Bu ifşaata rağmen Saygıdeğer Keşiş bu bilgiyi İmparatoriçe de dahil olmak üzere kimseye açıklamamıştı.
Kahn, [Neden gerçek kimliğimi açıklamadı? Gizli bir amacı mı var?] diye merak etti.
Bir dakikadan fazla zaman geçmesine rağmen Saygıdeğer Oogway, İmparatoriçe’ye şaşırtıcı ya da bahsetmeye değer bir şey yokmuş gibi davranıyordu.
Durum istikrarsızdı ve Kahn ile Vildred nasıl ilerleyeceklerinden emin değillerdi.
Hem acil hayatta kalmalarını hem de Saygıdeğer Oogway’in bu noktadan sonraki eylemlerinin uzun vadeli sonuçlarını göz önünde bulundurarak seçeneklerini dikkatle tartmak zorundaydılar.
Ancak, Kahn/Atreus’a dikkat etmek yerine…
Saygıdeğer Oogway Maximus’a yaklaştı, genç adamın içindeki çatışmayı hissedebiliyordu.
Kahn dışında hiç kimse Maximus’a neler olduğunu bilmiyordu.
Nazik bir dokunuşla, kaplumbağa avucunu Maximus’un başına koydu ve bir huzur ve anlayış duygusu yaydı.
“Kargaşa içinde olduğunu biliyorum. Bu dünyadaki varoluşunun nedenini sorguladığını biliyorum.” dedi Saygıdeğer, yatıştırıcı bir tonda.
“Ben… Ben artık amacımın ne olduğunu bilmiyorum.” diye konuştu Maximus çelişkili bir yüz ifadesiyle.
“Zihnin bu su gibi, çocuğum. Çalkalandığında görmen zorlaşır.
Ama durulmasına izin verirsen, cevap netleşir.” diye öğüt verdi Nadur İmparatorluğu’nun en güçlü azizi.
Sözleri, Maximus’un huzursuz düşüncelerini çalkalanan sudaki dalgalara benzeterek derin bir bilgelik incisi taşıyordu.
Saygıdeğer Oogway onu kendi içinde hem sükûnet hem de kararlılık bulmaya, düşüncelerinin durulmasına izin vermeye, böylece yolu ve amacı hakkında netlik kazanmaya teşvik ediyordu.
“400 yıldan fazla yaşadım ve hayatın bana öğrettiği pek çok ders arasında… Bunlardan biri senin durumuna tam olarak uyuyor.
Bu yüzden bu yaşlı keşişin bilgeliğinden yola çıkacağım…” diye konuştu Saygıdeğer Oogway bilgili bir yüz ifadesiyle.

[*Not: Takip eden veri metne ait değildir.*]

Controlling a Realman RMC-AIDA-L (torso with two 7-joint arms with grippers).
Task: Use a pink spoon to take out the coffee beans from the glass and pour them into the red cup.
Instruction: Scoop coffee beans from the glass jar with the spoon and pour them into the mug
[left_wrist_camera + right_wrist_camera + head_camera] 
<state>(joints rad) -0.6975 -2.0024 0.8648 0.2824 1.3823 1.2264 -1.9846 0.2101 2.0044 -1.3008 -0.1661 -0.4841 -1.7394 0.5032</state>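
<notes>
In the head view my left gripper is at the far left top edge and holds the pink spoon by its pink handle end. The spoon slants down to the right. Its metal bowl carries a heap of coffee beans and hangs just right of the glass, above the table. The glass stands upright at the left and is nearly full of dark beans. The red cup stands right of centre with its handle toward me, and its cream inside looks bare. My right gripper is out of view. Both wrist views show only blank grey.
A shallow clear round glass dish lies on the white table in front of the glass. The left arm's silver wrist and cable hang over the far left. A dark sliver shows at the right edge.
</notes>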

“Sadece yapabileceğin şeyleri yaparsan, asla şu an olduğundan daha fazlası olamazsın.”
Tamam o zaman…
Maximus’un gözleri, bir aydınlanma dalgası üzerine çöktüğünde şok içinde kocaman açıldı. Sanki onu önceki dünyasında ve Vantrea’da hapseden zincirlerden bazıları kırılmış ve hesaplaşmasını aşmasına yardımcı olmuş gibi hissetti.
Bu basit ama derin ifade önemli bir mesaj içeriyordu. Diğerleri bunu anlamlandıramayabilirdi ama Maximus için…
Aradığı cevap bu gibi görünüyordu.
—————-
Kahramanlar Partisi’nin diğer üyeleriyle konuştuktan sonra.
Saygıdeğer Oogway sonunda herkesin gözü önünde Kahn ile konuştu.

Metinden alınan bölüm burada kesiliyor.